Published:Saturday | March 16, 2019 | 12:17 AMChristopher Serju/Gleaner Writer

The Jamaica Defence Force (JDF) has denied claims by the Opposition People’s National Party that the army has almost halved the number of troops in the parish of St James just over a month after a state of public emergency expired.

The security clampdown was implemented in January 2018 to rein in a runaway murder rate in the northwestern parish, which tallied a record 335 homicides in the previous year. It yielded a 70 per cent decline in murders in St James.

There is no drawdown in the deployment of soldiers to St James, said chief of staff of the JDF, Lieutenant General Rocky Meade, adding that that assertion was counterintuitive to the army’s plan to expand its footprint in the parish, and the western region in general, with a permanent base

“We have not redeployed any troops from the west because it is my intention to permanently have troops in the west, because my plan is that western Jamaica is the home of the Second Battalion, the Jamaica Regiment. They are not going anywhere,” he said during a Gleaner Editors’ Forum at the newspaper’s central Kingston offices.

“They are going to be in the west, whether there is a problem or not … . I have given no instructions for anybody to be pulled back from western Jamaica.”
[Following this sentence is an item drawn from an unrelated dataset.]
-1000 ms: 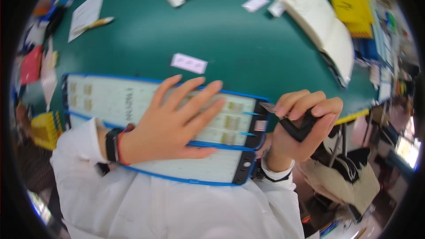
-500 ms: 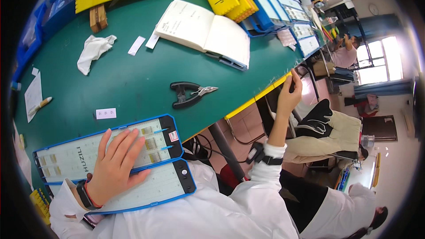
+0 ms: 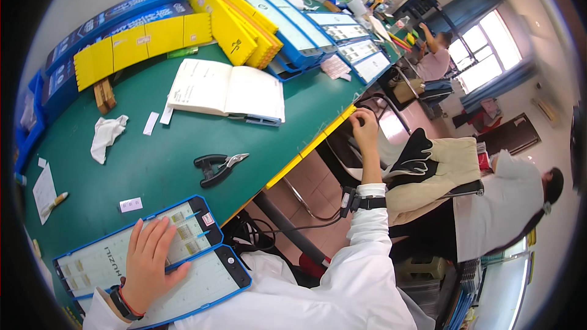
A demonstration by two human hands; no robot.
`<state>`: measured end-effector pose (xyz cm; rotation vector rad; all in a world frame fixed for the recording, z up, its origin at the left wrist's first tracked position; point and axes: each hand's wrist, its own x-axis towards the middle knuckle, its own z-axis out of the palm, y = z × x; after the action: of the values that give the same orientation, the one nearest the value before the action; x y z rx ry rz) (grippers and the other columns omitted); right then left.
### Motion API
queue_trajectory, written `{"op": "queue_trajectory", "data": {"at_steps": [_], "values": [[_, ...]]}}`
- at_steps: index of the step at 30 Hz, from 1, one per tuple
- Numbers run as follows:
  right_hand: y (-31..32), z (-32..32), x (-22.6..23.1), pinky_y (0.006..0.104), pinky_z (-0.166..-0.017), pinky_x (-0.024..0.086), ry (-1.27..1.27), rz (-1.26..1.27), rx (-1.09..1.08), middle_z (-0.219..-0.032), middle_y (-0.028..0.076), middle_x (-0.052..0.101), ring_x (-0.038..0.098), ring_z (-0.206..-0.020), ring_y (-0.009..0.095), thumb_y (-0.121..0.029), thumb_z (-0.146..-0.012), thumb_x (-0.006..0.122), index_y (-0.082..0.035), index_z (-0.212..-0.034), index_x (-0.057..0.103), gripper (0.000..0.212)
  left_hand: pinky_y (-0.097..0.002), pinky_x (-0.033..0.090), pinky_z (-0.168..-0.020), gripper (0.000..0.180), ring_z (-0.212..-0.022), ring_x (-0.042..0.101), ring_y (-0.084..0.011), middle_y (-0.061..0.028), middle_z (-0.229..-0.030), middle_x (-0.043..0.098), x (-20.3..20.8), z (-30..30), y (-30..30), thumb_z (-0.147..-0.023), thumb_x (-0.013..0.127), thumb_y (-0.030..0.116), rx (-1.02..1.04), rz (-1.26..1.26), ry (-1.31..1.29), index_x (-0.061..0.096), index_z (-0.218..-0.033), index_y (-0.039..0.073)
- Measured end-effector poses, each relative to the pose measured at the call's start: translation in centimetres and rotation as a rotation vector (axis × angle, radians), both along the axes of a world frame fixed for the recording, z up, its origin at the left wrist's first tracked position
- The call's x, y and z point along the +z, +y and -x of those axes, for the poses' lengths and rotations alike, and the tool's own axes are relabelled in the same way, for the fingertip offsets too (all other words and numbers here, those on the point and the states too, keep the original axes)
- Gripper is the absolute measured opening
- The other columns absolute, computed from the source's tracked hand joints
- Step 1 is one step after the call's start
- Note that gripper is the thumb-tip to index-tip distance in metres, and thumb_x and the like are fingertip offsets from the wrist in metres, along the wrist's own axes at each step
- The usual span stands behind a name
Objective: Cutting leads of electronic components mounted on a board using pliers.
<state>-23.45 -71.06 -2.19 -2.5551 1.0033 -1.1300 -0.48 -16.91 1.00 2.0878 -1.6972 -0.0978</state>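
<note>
My left hand lies flat with fingers spread on an unfolded, blue-rimmed flat case with pale panels. Rows of small thin brownish pieces and blue tabs show beyond its fingertips. Out to the right, my right hand is at the table's yellow-taped edge, thumb and fingers brought together. Fine thread-like strands stick up by those fingertips; whatever the pinch holds is too small to make out. Black-handled pliers lie on the green table between the hands.
An open notebook, white cloth, paper slip and pen rest on the table. Yellow folders and blue cases line the back. A chair with a beige garment stands right; two people sit beyond.
My view has swung, so the table appears further left. The left hand stays on the case. The right hand remains at the yellow edge, its fingers now more curled together.
</note>
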Motion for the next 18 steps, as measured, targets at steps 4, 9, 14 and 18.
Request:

Prior to the declaration of the state of emergency by the governor general last year, the JDF had about 100 part-timers in St James. But the JDF later sent a battalion of troops to St James to bolster police personnel on the ground, said the lieutenant general. A battalion ranges from 600-1,000 soldiers.

The army has, at present, about 6,000 soldiers in its regular force.

Opposition Spokesperson on Justice Fitz Jackson yesterday charged that there had been a reduction, per shift assignment, by the Jamaica Constabulary Force to 60 per cent of security personnel in St James and that the JDF presence in the parish was “46 per cent lower than it was during the SOE”.

“This factor alone contradicts the assurances given by both the commissioner of police and the minister of national security that the strategy, including the level of deployment of security personnel assigned to the affected area, would be sustained,” a press statement sent on behalf of Jackson stated.

However, Meade explained that soldiers’ duties remained the same as they were under the SOE, except for the retention of powers of a constable.

“What emergency powers allow is for the soldiers to be able to act on their own and to be able to search, seize, detain, arrest on their own,” said Meade.

Deputy Commissioner of Police Clifford Blake, who oversees the operations portfolio for the constabulary, declined comment when The Gleaner contacted him yesterday.

Prime Minister Andrew Holness and National Security Minister Dr Horace Chang had insisted on the state of emergency being extended because the security measure granted the army the same powers of arrest as a constable. But the Opposition had counterargued that it was the strategy of saturation – with dense deployment of the police and army on the streets – that was to be mainly credited for the plunge in murders in 2018.

Three states of emergency were activated in Jamaica in 2018 – in St James, the St Catherine North Police Division, and sections of the Corporate Area – but they all expired in January 2019 after the Opposition withdrew support for their extension on the grounds that the crime levels no longer necessitated restrictions on constitutional rights. A two-thirds majority vote in both Houses of Parliament is required for the extension of states of emergency.